TASK TO COMPLETE | Give back the whole listing below exactly.

+---+

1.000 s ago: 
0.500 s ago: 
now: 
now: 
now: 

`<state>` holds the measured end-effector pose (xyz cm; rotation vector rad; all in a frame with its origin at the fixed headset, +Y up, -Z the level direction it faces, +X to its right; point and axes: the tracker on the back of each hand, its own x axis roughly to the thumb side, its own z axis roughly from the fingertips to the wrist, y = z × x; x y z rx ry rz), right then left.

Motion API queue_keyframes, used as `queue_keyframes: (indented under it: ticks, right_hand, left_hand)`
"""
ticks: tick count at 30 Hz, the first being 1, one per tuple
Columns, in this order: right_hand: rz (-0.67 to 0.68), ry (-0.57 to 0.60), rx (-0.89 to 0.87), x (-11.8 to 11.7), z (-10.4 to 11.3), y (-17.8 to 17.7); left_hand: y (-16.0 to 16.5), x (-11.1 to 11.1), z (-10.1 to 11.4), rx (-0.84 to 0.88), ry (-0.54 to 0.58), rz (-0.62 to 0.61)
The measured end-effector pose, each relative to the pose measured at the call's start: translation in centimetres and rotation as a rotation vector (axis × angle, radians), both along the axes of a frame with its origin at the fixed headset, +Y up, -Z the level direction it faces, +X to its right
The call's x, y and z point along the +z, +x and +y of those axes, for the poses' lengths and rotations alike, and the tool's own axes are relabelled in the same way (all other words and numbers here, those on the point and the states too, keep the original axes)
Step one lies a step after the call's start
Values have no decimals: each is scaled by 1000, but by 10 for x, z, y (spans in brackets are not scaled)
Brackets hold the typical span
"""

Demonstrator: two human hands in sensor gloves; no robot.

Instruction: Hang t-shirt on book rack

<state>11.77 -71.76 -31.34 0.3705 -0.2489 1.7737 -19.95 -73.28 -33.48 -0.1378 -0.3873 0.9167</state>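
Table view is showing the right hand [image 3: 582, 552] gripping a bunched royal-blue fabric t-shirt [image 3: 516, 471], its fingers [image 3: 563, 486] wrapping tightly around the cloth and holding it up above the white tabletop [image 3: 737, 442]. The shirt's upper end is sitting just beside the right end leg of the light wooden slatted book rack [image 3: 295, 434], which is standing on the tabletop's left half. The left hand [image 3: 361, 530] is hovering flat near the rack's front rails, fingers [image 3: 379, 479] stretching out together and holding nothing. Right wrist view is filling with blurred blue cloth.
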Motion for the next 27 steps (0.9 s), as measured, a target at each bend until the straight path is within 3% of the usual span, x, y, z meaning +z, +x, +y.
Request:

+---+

TASK RESULT |
1.000 s ago: 
0.500 s ago: 
now: 
now: 
now: 

`<state>` holds the measured end-effector pose (xyz cm; rotation vector rad; all in a frame with its origin at the fixed headset, +Y up, -Z the level direction it faces, +X to its right; point and axes: the tracker on the back of each hand, its own x axis roughly to the thumb side, its own z axis roughly from the fingertips to the wrist, y = z × x; x y z rx ry rz), right then left.

Motion API queue_keyframes, used as `queue_keyframes: (indented under it: ticks, right_hand, left_hand)`
"""
ticks: tick count at 30 Hz, the first being 1, one per tuple
Columns, in this order: right_hand: rz (-0.67 to 0.68), ry (-0.57 to 0.60), rx (-0.89 to 0.87), x (-11.8 to 11.7), z (-10.4 to 11.3), y (-17.8 to 17.7); left_hand: y (-16.0 to 16.5), x (-11.1 to 11.1), z (-10.1 to 11.4), rx (-0.84 to 0.88), ry (-0.54 to 0.58), rz (-0.62 to 0.61)
The measured end-effector pose, each relative to the pose measured at the call's start: translation in centimetres and rotation as a rotation vector (axis × angle, radians), both along the axes of a frame with its origin at the fixed headset, +Y up, -Z the level direction it faces, +X to its right
The call's x, y and z point along the +z, +x and +y of those axes, for the poses' lengths and rotations alike, and the tool's own axes are relabelled in the same way (all other words and numbers here, those on the point and the states too, keep the original axes)
Step one lies a step after the call's start
Values have no decimals: each is scaled by 1000, but by 10 for x, z, y (spans in brackets are not scaled)
Brackets hold the typical span
"""

Demonstrator: two human hands in sensor gloves; no robot.

Instruction: Hang t-shirt on book rack

<state>11.77 -71.76 -31.34 0.3705 -0.2489 1.7737 -19.95 -73.28 -33.48 -0.1378 -0.3873 0.9167</state>
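Table view is showing the right hand [image 3: 582, 552] gripping a bunched royal-blue fabric t-shirt [image 3: 516, 471], its fingers [image 3: 563, 486] wrapping tightly around the cloth and holding it up above the white tabletop [image 3: 737, 442]. The shirt's upper end is sitting just beside the right end leg of the light wooden slatted book rack [image 3: 295, 434], which is standing on the tabletop's left half. The left hand [image 3: 361, 530] is hovering flat near the rack's front rails, fingers [image 3: 379, 479] stretching out together and holding nothing. Right wrist view is filling with blurred blue cloth.
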Motion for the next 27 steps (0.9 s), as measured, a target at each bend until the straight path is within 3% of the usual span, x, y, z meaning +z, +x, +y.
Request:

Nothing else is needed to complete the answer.